Are You a Successbut?

I used to work with a guy who always seemed to be getting in trouble with his wife for working during “non work hours.” 

 

He would sneak into a different room after dinner to check his email only to hear her shout to him, “you’re not working in there are you?” I was always surprised to hear him talk about this because his office was right next to mine and I would hear her call him once in a while, most definitely during work hours. I was tempted to go into his office and say loud enough for her to hear me, “that’s not a personal call is it?” 

 

Apparently she was okay with him using work time for personal stuff but using personal time for anything related to work was strictly forbidden. 

 

I honestly don’t think that type of mindset works anymore. Let’s face it, technology, smart phones in particular, have burred the lines between “work hours” and personal time. I cross them ALL THE TIME. For my personal benefit. 

 

I see nothing wrong with taking a few minutes in the evening to check email and even shoot off a quick answer if need be. That helps me start my next day in the office faster because I don’t have a bunch of email to go through first thing. I’ll admit I’m luckier than some in that I enjoy my work and actually like the people I work with. Even if I didn’t however there would still be the benefit to me of not starting my day under the crush of unanswered email. 

 

I’ll look at my email on the weekend in case anything is going on that I need to see or in case a co-worker has a question I can help with. It seems perfectly normal to me. I also don’t have a problem taking a call from my wife or kids in the middle of a work day…that’s every bit as normal. 

 

But, and some would say this is a pretty big but, there are times when I am totally disconnected from work and my precious smart phone. I’m focused on my personal life, to the exclusion of everything else. 

 

Here’s another but…there are times when I’m totally focused on work. Some of the stuff I do is best done in a distraction free environment. So I create one for myself. 

 

It’s all about balance!

 

I once asked one of my mentors who was perhaps the most successful salesperson who ever lived, how he defined success. His one word answer was balance.

 

He went on to explain that while you could be successful in one area of your life without being successful in others, true success, or complete success, required balance. He believed, and I agree with him, that you are kidding yourself to say you’re a success when any part of your life is less than successful. It’s the type of success I call “successbut.” Its like, “I’m a success at work but…” or “I consider myself a true success except for….” 

 

If you’re a leader who expects your team to be available 24 hours a day everyday then you may have some success in your life but it’s most likely successbut. Your team will care more, they will do more, they will do it better, all of it, if you help them achieve balance in their life. 

 

Authentic Leaders help their people become successful….in all areas of their life. If you only help your people achieve successbut then your missing a key component of Authentic Leadership. 


Don’t miss out, find your own balance and then help your people find theirs too.

First Things First

I teach a Time Management program. I probably shouldn’t since there is actually no such thing as time management. No one has ever managed time. Time does it’s own thing, relentlessly ticking off second after second regardless of what you may need to accomplish.

I hear people saying all the time that they don’t have enough time but the fact is they do.
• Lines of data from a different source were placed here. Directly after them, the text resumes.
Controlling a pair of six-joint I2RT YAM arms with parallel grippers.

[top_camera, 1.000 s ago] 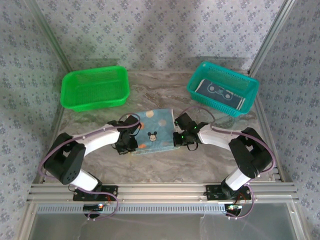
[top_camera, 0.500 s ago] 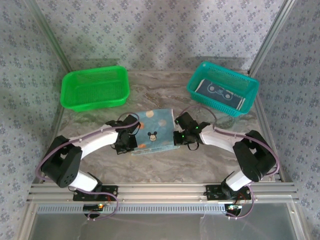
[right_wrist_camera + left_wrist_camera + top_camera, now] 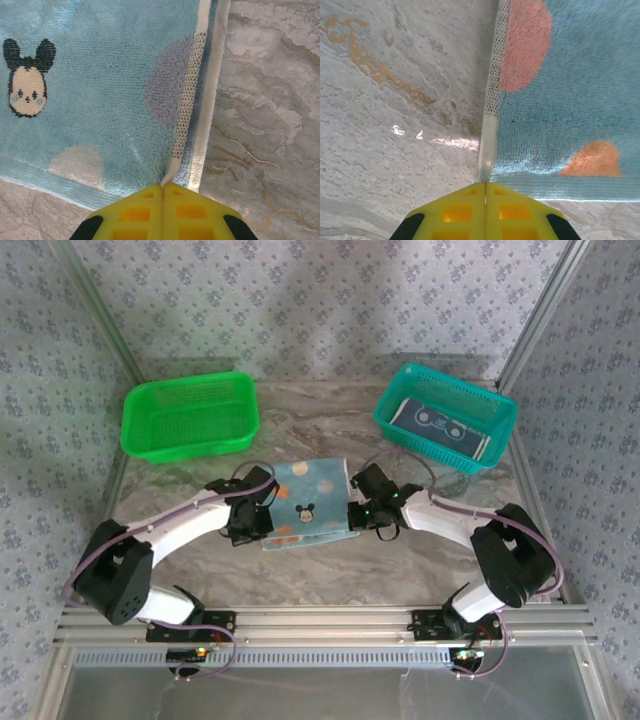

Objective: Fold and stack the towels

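Towel [image 3: 305, 502], corners hidden inside left tool [image 3: 485, 185], right tool [image 3: 163, 187]

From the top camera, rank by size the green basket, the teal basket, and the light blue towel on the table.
1. Green plastic basket and teal plastic basket: they look alike, so I won't rank them.
2. Light blue cartoon-print towel: clearly smaller.

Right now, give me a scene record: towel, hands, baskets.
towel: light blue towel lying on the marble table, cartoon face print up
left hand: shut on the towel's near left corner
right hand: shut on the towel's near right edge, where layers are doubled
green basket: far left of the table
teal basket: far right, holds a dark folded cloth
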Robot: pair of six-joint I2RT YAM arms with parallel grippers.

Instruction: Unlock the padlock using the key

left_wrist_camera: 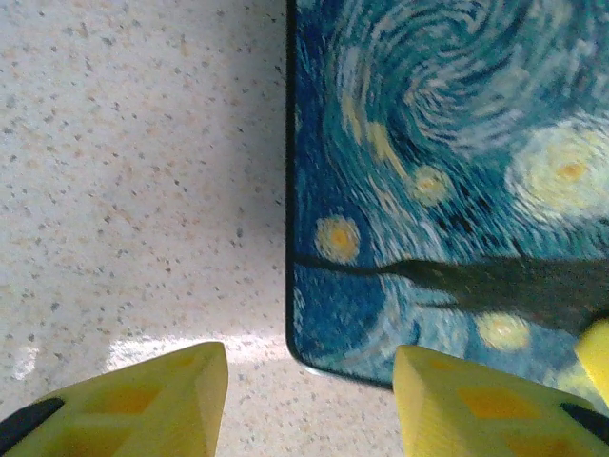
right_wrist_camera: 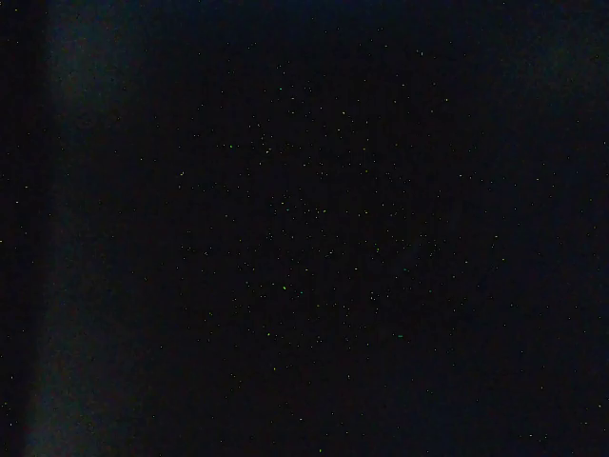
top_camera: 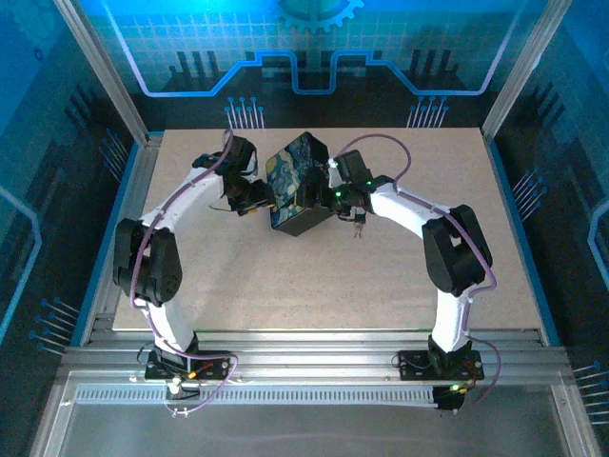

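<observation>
1. At the left gripper (left_wrist_camera: 309,371): jaws parted roughly halfway, clenched on nothing that can be seen.
2. From the left wrist: one yellow finger (left_wrist_camera: 152,400) over the bare speckled table (left_wrist_camera: 124,143), the other finger (left_wrist_camera: 476,405) over the painted lid of the box (left_wrist_camera: 428,143), with the lid's rounded near corner in the gap between them.
3. Cannot tell whether either finger actually touches the box.
4. From above: same gripper at the box's left side, with the box askew near the middle of the table, between the two arms.
5. At the right gripper (top_camera: 335,196): close against the box's right edge in the top view. Too small there, and too dark from the right wrist, to tell whether the jaws are parted or clenched, or holding anything.
6. Just beside the box's right side, under the right wrist: a small dark bit (top_camera: 357,226) against the table, possibly the padlock or the key. Too small to tell which.
7. At the right edge of the left wrist view: a further yellow scrap (left_wrist_camera: 597,347) over the lid, just below a dark band (left_wrist_camera: 476,281) crossing the painting. Cannot tell whose it is.
</observation>
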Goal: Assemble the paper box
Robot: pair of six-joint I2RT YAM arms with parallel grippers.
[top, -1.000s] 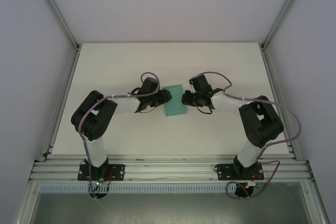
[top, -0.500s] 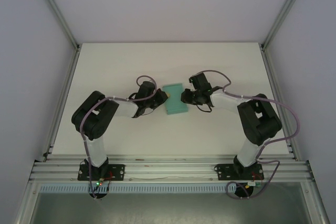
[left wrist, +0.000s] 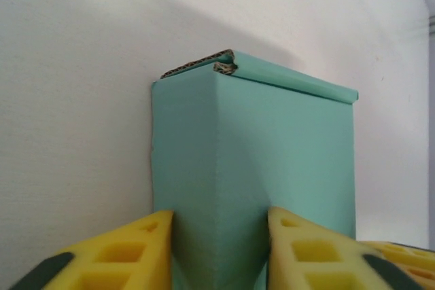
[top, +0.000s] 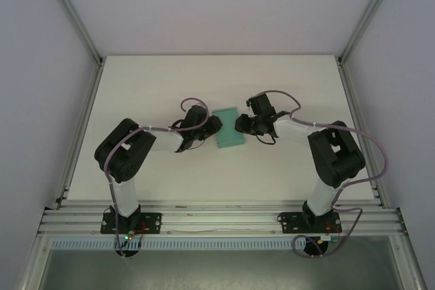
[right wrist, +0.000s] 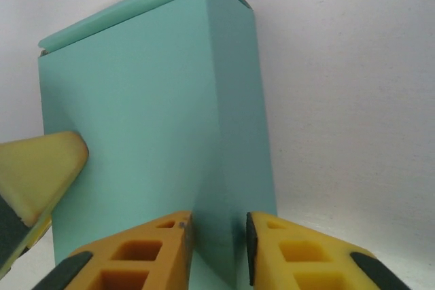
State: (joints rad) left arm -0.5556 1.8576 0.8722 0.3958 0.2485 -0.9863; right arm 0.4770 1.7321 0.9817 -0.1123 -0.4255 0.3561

They have all the time in the world. No one who has ever lived has had more time than you have right now. They didn’t have less either.

1440 minutes a day is what each of us gets to accomplish what we will. No one has ever gotten more and barring the coolest tech not yet invented I doubt they ever will.

So time management is a bit of a misnomer, it’s probably better described as event management. The events that make up your day are what chews up your time. The people who seem to have more time are the ones who have mastered the mindset that everything they do during a day is an event. 

They see breakfast as an event, they see their morning stop at the coffee shop as an event. They see every phone call as an event and they know that when they have a day full of events they stop adding more. If they do add more they drop something else off their list of events.

Managing the events that make up your day teaches you a very important life lesson: no one has too little time, what they have is very poor prioritization skills.

People without prioritization skills end up doing less important things at the expense of more important things, often at the expense of the most important thing.

They do the easy thing, they do what they like, they do what they have always done. If any of those things happen to be the most important thing, the most productive thing, then that’s a happy coincidence. But successful people don’t rely on coincidence.

If you’re really going to be a good life event manager then you’re going to need to have a serious conversation with yourself. That conversation should be centered around your life goals, your values and your objectives. Most people who fail in doing the most important thing first do so simply because they don’t know what the most important thing is. 

Set goals, real goals. Goals that align with your values and principles. Write those goals down and make a plan to achieve them. You’ll be amazed at how much time you really have when pretty much everything you do gets you closer to one of those goals. 

Quit trying to manage time and start managing your life, that’s your true path to success.